DATA EXTRACT:
══════

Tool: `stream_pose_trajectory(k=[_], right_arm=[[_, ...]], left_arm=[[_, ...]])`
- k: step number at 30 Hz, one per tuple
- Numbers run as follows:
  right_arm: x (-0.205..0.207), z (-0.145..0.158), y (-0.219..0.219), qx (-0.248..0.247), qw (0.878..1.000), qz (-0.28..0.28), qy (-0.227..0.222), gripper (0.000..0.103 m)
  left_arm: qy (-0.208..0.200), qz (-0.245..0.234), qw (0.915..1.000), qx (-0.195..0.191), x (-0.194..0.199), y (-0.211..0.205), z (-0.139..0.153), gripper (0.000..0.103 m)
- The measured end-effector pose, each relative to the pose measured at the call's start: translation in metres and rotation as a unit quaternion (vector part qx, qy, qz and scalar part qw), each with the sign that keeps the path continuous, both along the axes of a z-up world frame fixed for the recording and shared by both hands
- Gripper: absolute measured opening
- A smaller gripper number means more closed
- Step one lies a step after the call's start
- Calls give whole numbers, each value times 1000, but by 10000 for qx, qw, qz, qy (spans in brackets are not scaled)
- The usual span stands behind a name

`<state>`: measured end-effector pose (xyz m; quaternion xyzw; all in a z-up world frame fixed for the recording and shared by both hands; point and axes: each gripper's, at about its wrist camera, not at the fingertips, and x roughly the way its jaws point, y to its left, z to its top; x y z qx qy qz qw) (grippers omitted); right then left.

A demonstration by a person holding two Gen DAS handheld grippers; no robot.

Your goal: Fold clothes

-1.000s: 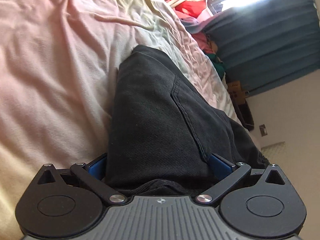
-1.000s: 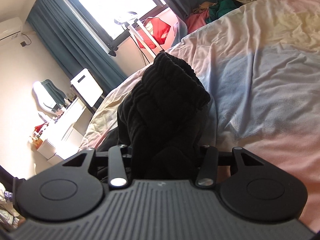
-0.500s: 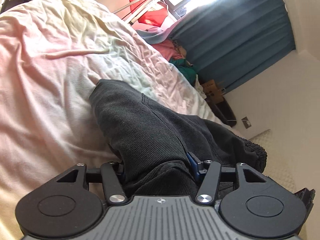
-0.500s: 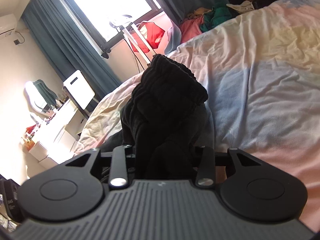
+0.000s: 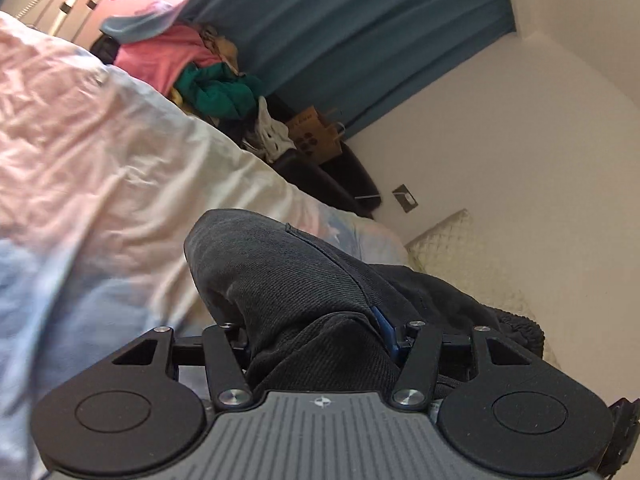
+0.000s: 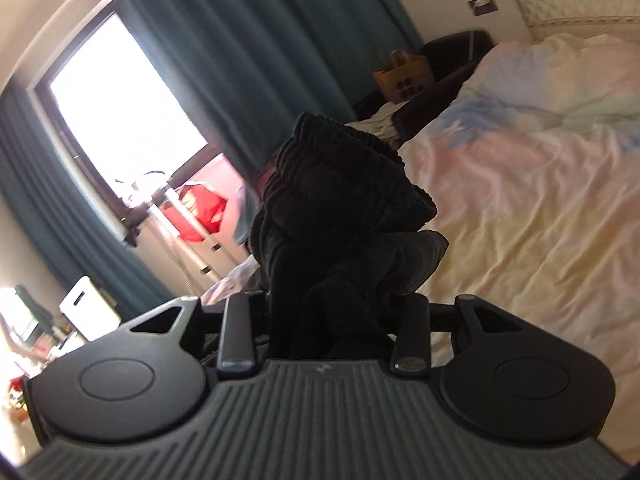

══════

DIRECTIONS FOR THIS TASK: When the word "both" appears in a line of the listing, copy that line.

TASK OUTPUT:
- The measured end-effector pose, each relative to the pose measured at the call's start: translation in metres and rotation as a unit quaternion (vector part qx, qy, qz and scalar part qw), each with the sign that keeps the path continuous, both along the axes of a z-up world frame fixed for the recording and shared by both hands
`<state>`: measured end-effector pose (xyz m; quaternion xyzw; all in a z-up world frame fixed for the recording and shared by both hands; point and axes: each gripper's, at about its wrist camera, not at the fingertips, and x roughly the way its jaws point, y to its left, z to its top; x y z qx qy qz qw) (grippers omitted); right then left.

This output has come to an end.